▶ _RAW DATA_
####################

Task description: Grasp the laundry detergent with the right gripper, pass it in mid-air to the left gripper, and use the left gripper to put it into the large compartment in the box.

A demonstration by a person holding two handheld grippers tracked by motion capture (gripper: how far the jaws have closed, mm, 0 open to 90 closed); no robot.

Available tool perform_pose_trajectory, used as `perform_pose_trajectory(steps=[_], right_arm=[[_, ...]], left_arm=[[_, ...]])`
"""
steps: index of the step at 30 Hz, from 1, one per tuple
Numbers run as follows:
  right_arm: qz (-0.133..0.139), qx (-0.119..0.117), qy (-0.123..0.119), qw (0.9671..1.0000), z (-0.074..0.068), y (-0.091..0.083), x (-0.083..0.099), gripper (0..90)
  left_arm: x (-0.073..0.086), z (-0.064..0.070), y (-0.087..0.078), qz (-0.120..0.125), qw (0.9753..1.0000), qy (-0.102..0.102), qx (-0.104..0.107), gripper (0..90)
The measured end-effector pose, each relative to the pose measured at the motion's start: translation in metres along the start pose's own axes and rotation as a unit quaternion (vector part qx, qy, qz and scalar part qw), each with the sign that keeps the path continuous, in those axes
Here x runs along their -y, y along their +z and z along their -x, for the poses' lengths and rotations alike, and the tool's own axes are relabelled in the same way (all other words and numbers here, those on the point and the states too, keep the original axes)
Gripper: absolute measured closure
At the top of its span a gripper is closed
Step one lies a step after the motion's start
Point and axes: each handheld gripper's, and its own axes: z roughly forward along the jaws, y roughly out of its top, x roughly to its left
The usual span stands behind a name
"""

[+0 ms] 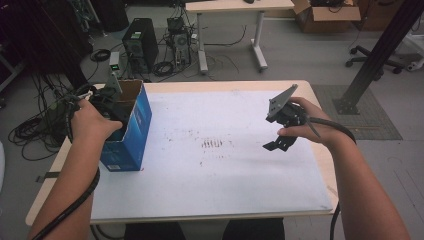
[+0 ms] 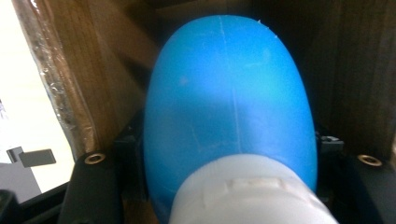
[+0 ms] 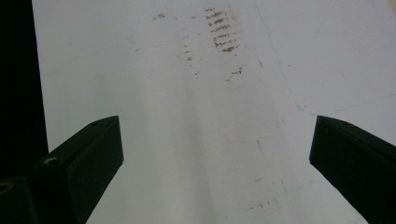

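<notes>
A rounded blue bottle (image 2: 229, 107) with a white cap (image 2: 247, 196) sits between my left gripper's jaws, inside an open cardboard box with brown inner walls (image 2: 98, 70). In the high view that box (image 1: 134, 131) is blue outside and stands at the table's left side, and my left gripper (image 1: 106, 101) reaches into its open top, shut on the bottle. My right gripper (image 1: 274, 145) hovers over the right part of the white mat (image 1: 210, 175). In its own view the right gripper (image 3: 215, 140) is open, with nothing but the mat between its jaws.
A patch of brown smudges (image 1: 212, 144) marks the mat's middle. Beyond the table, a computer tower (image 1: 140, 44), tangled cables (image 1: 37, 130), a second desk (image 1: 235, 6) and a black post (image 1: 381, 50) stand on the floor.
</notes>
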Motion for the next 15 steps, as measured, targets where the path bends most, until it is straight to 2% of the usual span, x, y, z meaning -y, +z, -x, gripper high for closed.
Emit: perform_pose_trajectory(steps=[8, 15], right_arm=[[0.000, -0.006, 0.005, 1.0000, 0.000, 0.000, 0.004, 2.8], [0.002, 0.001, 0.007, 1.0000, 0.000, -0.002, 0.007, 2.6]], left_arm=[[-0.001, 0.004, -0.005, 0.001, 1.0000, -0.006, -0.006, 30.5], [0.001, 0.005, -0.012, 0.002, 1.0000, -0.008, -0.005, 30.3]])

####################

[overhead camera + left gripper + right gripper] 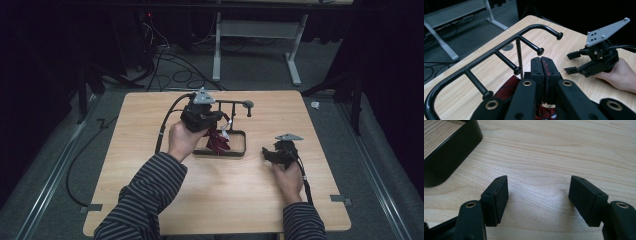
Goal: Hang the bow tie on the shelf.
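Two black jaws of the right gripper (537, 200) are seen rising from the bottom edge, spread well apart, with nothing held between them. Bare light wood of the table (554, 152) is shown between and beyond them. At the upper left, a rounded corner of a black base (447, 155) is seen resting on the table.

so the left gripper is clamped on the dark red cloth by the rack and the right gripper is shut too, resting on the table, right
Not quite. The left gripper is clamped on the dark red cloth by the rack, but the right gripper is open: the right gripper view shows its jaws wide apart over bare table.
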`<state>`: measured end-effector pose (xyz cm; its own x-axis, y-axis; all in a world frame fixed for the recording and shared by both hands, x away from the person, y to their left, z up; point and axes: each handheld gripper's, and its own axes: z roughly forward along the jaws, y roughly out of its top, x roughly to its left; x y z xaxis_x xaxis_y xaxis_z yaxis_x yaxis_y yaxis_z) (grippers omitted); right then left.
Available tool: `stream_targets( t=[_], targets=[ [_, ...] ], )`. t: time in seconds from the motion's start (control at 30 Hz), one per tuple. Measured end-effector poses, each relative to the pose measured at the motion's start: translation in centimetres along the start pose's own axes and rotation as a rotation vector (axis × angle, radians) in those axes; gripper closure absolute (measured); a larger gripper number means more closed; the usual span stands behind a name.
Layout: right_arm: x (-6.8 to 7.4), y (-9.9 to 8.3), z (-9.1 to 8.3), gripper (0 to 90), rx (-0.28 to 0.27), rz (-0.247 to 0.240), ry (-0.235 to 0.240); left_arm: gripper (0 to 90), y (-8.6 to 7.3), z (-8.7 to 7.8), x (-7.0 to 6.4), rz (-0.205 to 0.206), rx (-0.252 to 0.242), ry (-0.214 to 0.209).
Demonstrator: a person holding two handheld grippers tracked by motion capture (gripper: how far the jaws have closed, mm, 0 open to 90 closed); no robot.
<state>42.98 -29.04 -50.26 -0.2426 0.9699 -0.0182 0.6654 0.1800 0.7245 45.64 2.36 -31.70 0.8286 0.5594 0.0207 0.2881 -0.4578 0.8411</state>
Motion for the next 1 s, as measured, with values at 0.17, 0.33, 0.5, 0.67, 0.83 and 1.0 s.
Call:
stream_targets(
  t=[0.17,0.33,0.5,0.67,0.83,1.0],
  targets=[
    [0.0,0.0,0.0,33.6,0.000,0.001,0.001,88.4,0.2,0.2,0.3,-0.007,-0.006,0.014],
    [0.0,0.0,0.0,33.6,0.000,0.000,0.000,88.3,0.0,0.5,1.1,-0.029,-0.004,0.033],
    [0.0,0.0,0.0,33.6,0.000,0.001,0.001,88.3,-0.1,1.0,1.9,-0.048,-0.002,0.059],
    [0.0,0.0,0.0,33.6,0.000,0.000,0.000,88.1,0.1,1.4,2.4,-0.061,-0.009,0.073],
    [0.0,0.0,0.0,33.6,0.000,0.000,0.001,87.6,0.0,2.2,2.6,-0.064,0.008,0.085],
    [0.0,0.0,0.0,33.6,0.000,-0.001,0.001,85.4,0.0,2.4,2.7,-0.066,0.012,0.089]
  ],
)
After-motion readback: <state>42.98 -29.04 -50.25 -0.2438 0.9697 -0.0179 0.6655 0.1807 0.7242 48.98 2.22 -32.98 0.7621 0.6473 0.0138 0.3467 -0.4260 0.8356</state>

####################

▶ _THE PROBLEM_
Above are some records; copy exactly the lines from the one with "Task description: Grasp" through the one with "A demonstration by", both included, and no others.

▶ _RESULT FOR THIS TASK_
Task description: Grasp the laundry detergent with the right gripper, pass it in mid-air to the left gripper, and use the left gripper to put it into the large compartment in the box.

A demonstration by a person holding two handheld grippers tracked by motion capture (gripper: how far the jaws have closed, mm, 0 open to 90 closed); no robot.

The exercise has been completed in full.